### HOW TO COMPLETE THIS TASK
Give again, word for word, every line below from the one that has "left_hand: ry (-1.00" through the one that has "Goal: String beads", both included, and no others.

··········

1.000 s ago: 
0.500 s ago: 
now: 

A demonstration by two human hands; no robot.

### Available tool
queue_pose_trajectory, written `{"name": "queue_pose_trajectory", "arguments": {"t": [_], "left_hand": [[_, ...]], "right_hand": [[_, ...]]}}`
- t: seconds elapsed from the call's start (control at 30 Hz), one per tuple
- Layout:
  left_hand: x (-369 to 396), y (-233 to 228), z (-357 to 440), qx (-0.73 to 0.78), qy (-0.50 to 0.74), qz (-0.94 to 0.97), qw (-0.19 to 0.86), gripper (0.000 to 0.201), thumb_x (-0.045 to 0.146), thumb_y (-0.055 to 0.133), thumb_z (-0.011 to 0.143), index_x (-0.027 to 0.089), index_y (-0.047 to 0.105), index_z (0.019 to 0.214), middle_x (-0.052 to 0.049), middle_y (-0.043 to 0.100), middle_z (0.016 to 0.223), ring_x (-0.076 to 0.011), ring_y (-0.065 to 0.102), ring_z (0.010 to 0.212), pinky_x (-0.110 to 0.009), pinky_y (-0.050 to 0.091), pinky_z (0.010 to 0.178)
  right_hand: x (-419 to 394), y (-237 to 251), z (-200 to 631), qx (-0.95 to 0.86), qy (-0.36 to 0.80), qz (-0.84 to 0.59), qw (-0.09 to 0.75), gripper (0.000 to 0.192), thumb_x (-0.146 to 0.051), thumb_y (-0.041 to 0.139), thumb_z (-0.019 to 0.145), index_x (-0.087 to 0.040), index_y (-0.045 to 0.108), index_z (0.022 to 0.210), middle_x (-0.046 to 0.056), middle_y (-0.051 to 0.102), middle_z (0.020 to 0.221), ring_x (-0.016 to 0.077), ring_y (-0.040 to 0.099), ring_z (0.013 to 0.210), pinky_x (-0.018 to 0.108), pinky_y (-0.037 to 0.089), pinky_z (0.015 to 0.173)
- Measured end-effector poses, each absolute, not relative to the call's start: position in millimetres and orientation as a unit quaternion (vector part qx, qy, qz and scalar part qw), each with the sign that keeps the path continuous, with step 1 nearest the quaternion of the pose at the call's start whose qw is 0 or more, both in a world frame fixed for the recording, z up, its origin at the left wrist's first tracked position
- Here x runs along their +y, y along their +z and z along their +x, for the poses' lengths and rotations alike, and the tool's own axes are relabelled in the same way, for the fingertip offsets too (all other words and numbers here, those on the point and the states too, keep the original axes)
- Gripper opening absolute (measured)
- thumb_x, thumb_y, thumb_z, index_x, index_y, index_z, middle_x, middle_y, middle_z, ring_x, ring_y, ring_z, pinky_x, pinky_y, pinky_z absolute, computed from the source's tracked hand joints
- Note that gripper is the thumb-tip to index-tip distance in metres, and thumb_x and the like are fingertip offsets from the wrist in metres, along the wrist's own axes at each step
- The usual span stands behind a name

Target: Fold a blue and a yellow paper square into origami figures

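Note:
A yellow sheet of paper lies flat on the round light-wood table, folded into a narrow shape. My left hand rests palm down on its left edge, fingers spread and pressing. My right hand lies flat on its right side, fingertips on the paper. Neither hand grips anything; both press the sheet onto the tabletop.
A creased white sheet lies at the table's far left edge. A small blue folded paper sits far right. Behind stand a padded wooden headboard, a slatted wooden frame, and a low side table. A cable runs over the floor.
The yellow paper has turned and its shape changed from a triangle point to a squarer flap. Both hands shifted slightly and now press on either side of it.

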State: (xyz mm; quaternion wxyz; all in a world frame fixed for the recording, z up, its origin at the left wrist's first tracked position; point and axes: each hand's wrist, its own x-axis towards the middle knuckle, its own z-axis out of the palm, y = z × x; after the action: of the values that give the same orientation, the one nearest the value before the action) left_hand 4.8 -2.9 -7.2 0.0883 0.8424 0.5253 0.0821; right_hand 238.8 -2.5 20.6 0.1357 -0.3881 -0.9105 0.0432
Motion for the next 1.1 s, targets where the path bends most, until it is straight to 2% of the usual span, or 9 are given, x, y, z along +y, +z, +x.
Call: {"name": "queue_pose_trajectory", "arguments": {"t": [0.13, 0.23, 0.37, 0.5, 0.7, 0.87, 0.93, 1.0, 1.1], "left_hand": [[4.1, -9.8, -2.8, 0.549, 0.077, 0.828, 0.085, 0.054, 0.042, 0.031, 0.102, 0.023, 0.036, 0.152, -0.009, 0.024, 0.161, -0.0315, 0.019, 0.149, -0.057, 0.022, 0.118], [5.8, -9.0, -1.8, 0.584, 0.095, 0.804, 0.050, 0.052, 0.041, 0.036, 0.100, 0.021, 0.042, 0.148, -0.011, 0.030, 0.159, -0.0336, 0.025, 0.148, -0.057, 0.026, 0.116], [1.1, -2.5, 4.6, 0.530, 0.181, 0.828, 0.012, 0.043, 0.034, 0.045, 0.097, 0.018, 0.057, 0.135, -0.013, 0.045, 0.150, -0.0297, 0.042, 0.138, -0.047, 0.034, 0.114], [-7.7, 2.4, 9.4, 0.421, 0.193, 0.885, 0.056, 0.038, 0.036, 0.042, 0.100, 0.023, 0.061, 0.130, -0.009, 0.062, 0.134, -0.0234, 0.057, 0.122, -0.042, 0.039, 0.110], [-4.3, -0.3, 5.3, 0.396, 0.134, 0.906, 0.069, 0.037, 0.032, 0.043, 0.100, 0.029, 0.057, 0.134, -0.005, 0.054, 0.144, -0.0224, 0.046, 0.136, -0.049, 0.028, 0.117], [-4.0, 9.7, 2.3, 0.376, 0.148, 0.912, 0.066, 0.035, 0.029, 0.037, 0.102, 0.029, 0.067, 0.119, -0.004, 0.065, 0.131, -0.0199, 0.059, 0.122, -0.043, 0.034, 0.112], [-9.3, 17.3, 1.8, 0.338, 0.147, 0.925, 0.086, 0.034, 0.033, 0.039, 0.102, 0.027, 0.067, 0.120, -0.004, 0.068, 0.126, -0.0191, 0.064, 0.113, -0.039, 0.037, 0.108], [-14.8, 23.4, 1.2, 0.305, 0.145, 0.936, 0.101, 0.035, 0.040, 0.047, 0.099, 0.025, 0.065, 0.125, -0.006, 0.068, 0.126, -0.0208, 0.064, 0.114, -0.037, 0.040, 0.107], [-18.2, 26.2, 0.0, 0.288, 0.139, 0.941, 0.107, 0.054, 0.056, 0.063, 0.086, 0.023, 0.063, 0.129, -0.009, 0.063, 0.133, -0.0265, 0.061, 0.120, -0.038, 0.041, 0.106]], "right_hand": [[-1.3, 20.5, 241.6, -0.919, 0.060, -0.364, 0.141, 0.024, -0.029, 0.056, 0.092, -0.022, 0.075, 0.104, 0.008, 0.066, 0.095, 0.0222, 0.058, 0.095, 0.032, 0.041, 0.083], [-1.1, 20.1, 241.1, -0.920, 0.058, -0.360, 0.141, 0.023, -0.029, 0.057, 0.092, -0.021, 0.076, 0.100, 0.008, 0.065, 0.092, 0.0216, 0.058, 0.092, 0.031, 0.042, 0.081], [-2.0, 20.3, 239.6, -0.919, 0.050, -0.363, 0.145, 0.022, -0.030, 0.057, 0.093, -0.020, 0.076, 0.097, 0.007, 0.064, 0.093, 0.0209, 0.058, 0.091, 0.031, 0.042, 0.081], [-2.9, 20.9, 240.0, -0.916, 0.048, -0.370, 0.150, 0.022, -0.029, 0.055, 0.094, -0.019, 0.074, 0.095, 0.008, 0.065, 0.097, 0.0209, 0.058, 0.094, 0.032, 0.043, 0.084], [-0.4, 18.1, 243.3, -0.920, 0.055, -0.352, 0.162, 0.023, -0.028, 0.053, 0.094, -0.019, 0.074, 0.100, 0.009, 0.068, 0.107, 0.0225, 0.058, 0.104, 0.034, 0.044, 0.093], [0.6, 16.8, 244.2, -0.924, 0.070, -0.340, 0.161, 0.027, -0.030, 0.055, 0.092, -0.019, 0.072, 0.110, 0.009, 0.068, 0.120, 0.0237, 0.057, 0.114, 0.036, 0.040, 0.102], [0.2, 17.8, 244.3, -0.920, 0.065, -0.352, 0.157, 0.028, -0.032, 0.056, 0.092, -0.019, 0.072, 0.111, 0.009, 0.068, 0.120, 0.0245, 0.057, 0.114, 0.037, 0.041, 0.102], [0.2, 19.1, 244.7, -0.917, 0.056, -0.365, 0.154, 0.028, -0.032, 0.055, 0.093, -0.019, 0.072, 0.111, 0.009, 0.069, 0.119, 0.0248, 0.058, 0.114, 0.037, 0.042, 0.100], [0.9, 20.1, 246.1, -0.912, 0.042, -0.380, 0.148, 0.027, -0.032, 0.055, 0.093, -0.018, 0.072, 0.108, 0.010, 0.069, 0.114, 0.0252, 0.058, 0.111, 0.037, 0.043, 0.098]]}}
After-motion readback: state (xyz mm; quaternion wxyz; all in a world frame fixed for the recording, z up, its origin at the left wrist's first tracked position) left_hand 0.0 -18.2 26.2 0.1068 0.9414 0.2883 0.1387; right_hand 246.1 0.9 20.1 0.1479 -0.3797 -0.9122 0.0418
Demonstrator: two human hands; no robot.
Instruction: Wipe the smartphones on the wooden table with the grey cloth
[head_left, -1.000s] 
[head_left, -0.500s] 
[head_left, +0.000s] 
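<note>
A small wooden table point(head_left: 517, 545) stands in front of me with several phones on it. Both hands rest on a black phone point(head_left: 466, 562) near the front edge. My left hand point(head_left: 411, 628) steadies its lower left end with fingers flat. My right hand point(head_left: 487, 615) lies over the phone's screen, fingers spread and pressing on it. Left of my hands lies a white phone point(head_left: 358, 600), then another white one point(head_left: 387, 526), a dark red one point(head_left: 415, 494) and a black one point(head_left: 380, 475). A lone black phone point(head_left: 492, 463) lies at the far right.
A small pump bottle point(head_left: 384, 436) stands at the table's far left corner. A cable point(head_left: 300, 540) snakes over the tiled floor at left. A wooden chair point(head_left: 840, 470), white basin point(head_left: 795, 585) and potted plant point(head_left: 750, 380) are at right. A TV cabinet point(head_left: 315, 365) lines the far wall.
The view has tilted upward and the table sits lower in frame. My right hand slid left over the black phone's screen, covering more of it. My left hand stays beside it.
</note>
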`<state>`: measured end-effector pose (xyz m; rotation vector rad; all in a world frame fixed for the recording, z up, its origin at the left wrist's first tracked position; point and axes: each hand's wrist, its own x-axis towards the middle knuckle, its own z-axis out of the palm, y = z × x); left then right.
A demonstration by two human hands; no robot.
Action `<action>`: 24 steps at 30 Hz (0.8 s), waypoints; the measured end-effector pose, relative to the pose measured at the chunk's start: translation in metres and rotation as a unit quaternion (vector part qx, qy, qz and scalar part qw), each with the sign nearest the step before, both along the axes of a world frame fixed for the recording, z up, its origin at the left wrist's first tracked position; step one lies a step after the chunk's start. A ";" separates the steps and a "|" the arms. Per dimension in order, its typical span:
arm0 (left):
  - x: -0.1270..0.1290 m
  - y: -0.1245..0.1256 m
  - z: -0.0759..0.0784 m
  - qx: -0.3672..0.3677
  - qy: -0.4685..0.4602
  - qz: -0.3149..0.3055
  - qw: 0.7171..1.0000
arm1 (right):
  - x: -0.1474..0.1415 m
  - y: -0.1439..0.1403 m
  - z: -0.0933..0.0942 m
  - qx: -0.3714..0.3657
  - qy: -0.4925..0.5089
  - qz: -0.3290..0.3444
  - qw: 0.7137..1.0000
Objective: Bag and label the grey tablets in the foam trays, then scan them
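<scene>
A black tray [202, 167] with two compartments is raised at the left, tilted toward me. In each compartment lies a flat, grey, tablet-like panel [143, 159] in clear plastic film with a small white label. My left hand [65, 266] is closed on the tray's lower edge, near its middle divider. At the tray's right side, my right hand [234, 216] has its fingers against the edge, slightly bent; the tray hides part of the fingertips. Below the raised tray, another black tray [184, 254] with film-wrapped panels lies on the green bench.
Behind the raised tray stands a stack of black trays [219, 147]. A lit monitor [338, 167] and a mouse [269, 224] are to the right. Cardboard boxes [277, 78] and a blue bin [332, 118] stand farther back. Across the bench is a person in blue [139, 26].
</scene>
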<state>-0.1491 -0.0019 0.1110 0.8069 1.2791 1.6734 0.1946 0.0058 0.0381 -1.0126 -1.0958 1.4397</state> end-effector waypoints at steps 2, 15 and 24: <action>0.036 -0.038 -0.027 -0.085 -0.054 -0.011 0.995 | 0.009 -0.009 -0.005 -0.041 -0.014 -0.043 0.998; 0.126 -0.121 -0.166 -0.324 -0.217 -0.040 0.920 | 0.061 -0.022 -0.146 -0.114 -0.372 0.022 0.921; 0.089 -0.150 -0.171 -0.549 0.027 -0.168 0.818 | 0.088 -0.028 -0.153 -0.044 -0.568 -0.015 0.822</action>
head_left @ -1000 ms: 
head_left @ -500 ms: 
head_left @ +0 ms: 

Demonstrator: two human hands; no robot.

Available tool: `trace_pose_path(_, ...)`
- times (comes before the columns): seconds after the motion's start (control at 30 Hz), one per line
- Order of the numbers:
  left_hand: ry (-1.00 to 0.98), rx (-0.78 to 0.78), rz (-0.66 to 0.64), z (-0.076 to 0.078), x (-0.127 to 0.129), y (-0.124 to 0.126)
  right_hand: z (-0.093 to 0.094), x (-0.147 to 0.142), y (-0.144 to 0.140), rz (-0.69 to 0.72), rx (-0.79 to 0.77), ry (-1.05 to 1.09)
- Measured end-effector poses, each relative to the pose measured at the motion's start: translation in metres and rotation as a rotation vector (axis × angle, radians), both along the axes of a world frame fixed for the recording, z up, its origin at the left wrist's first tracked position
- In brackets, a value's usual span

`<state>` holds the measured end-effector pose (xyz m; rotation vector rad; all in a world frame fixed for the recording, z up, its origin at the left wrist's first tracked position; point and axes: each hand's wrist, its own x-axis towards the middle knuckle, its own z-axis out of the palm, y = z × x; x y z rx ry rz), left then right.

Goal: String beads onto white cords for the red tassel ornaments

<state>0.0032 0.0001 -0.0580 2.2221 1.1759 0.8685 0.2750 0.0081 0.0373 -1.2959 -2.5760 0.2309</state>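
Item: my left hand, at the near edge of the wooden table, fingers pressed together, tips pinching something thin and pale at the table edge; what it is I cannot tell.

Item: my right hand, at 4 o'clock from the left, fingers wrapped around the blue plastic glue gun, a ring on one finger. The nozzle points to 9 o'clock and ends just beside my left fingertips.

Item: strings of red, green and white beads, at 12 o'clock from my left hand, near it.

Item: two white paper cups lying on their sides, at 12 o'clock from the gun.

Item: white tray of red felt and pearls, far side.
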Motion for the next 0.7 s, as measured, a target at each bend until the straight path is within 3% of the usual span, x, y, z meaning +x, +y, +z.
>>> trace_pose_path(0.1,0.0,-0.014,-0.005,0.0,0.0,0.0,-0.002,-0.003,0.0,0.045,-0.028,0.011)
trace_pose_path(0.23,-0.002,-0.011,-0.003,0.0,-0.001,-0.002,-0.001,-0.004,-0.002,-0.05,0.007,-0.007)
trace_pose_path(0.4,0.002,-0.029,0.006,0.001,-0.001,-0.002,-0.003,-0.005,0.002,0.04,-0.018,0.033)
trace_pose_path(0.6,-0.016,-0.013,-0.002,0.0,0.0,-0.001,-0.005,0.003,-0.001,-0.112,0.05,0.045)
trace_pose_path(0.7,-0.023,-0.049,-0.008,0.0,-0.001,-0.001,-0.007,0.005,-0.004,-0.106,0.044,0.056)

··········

### ANSWER TO THIS EXERCISE
  left_hand: ry (-1.00 to 0.98), rx (-0.78 to 0.78), rz (-0.66 to 0.64), z (-0.076 to 0.078), x (-0.127 to 0.129), y (-0.124 to 0.126)
  right_hand: z (-0.093 to 0.094), x (-0.147 to 0.142), y (-0.144 to 0.140), rz (-0.69 to 0.72), rx (-0.79 to 0.77), ry (-1.05 to 1.09)
- Measured end-effector poses, each relative to the pose measured at the motion's start: translation in metres and rotation as a rotation vector (axis × angle, radians), both along the axes of a world frame fixed for the recording, z up, its origin at the left wrist's first tracked position
- In brackets, a value's usual span

`<state>` holds the measured end-effector pose (xyz m; rotation vector rad; all in a world frame fixed for the recording, z up, its origin at the left wrist's first tracked position; point and axes: each hand's wrist, its own x-axis towards the middle knuckle, its own z-axis out of the palm, y = z × x; x y z rx ry rz), left then right.

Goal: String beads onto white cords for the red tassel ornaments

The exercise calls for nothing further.